I rode back upstairs and called Ted Constable, my sports editor, and he got the managing editor, Ken Knight, on an extension. I explained the situation and Knight said the paper would pay the freight for Marchetti. Ted told me to get busy and send over a sidebar on Drake’s disappearance along with my game story.

When Brophy came back up, I wormed a couple of things out of him that McGann had said once he unlocked the door. I got my copy out in a hurry, sent it over on the teleprinter, and was back at the hotel by one o’clock and in the sack half an hour later.

Marchetti walked into the hotel dining room at seven-thirty in the morning. He wouldn’t say a word until he had gulped a cup of coffee, but he grinned when I told him he was working for the newspaper and not me personally. Brophy just about popped an eyeball when he came in and saw Marchetti with me and then shot a few daggers my direction when I shooed him away from the table. He sat down in a booth fifteen feet away. His right ear looked like the RCA Victor trumpet, but we made sure he couldn’t hear anything.

I filled Marchetti in on the little I knew. He thought about it a while and then told me his first move would be checking the car-rental outfits.

“He’s a troubled young man,” Marchetti said. “Five’ll get you ten he’s holed up in some small town to think over whatever it is that’s bugging him. He’d want to get away from the city to a place where he felt more comfortable. Any idea where he’d head?”

“Back toward Iowa, I’ll bet. But I doubt if he’d go very far.”

We walked up to the lobby and I bought a large road atlas at the newsstand. Marchetti crammed it in his flight bag in case we ran into Brophy again and we went on up to my room and looked it over.

“Indiana,” I said. “If your idea is right, he’d want to get away from metropolitan Cincinnati. I don’t think he’d go north or east, that’d keep him in Ohio, and I doubt if he’d head south into Kentucky. Indiana would seem more like home, so he’d drive west. And if he really started out for Iowa that would put him in Indiana too.”

Marchetti nodded. “Sounds good. Let’s look at Indiana.” I thumbed pages to the right map and then we studied it for a minute or two.

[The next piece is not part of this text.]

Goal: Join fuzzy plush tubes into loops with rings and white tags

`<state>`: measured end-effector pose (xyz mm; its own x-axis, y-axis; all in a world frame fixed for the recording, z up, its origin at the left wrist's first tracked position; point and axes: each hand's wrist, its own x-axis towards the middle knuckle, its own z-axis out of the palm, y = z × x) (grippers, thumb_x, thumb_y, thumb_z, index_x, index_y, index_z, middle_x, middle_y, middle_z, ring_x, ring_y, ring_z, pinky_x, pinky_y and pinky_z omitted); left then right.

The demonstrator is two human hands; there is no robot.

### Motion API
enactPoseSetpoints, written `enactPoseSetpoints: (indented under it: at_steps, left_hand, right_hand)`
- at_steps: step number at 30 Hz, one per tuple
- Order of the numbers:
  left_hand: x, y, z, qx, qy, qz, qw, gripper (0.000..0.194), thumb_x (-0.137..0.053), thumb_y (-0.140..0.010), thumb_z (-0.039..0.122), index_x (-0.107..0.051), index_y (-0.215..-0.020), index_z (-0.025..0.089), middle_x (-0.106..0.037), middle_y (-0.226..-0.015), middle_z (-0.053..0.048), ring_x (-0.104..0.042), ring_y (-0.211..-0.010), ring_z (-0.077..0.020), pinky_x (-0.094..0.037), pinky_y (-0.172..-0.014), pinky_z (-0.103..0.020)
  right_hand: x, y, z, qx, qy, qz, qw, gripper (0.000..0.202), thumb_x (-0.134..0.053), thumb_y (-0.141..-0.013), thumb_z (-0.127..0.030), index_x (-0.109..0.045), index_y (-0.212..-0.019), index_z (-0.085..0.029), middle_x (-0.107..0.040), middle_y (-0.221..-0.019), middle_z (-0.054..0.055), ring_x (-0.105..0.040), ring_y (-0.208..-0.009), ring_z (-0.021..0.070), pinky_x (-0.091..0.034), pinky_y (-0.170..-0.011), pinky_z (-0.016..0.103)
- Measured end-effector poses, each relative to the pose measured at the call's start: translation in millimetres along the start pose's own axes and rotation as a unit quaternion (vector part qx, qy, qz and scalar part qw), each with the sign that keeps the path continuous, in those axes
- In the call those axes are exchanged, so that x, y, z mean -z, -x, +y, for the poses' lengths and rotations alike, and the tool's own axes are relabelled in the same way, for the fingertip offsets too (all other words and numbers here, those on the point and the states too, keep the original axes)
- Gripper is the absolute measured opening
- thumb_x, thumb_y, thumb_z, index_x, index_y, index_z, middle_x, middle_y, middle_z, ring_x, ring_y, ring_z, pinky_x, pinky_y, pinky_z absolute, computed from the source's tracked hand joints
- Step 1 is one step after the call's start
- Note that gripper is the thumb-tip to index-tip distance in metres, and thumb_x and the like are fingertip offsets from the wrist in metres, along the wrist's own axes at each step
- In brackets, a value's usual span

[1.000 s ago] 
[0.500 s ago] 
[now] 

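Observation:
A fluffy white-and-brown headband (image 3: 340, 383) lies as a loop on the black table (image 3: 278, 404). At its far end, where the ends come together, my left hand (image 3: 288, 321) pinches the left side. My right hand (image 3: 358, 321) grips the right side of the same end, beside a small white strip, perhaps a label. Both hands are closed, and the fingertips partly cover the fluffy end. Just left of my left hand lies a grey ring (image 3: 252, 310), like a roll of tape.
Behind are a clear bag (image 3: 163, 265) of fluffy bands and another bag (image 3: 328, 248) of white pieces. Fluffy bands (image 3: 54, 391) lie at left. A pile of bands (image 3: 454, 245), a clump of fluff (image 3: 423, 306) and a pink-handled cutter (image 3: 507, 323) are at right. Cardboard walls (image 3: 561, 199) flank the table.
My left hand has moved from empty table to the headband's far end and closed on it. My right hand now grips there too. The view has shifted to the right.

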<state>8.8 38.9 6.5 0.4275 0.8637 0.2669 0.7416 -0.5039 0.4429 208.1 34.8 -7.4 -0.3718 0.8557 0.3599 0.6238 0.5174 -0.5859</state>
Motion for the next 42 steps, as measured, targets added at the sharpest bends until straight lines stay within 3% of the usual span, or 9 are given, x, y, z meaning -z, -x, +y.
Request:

“Maybe he’d follow the river,” I said. “How about Lawrenceburg or Madison?”

Marchetti shook his head. “Naw, look at that road. It follows every bend in the Ohio. Not knowing the area, he’d take an interstate. Probably stop at the first place he came to with a motel or hotel that wasn’t too conspicuous.” He ran a finger along I-74 and said, “Batesville, Greensburg, or Shelbyville, I’ll bet.”

“That’s if he left town at all. He might be holed up right here in Cincy.”

“Not unless he’s got a friend who’d hide him out. Do you know of any?”

“No, and I doubt if Drake would have made any friends here. This would be — let’s see — only the sixth time he’s been in Cincinnati, and he isn’t the type to make friends in a hurry.”

We went back downstairs. Marchetti was going to check on car rentals while I went to the other hotel to see if Teresa and her friend were still there. They were. Marchetti didn’t come up with anything but he had rented a car and by nine-thirty we were cruising along the interstate toward Indiana.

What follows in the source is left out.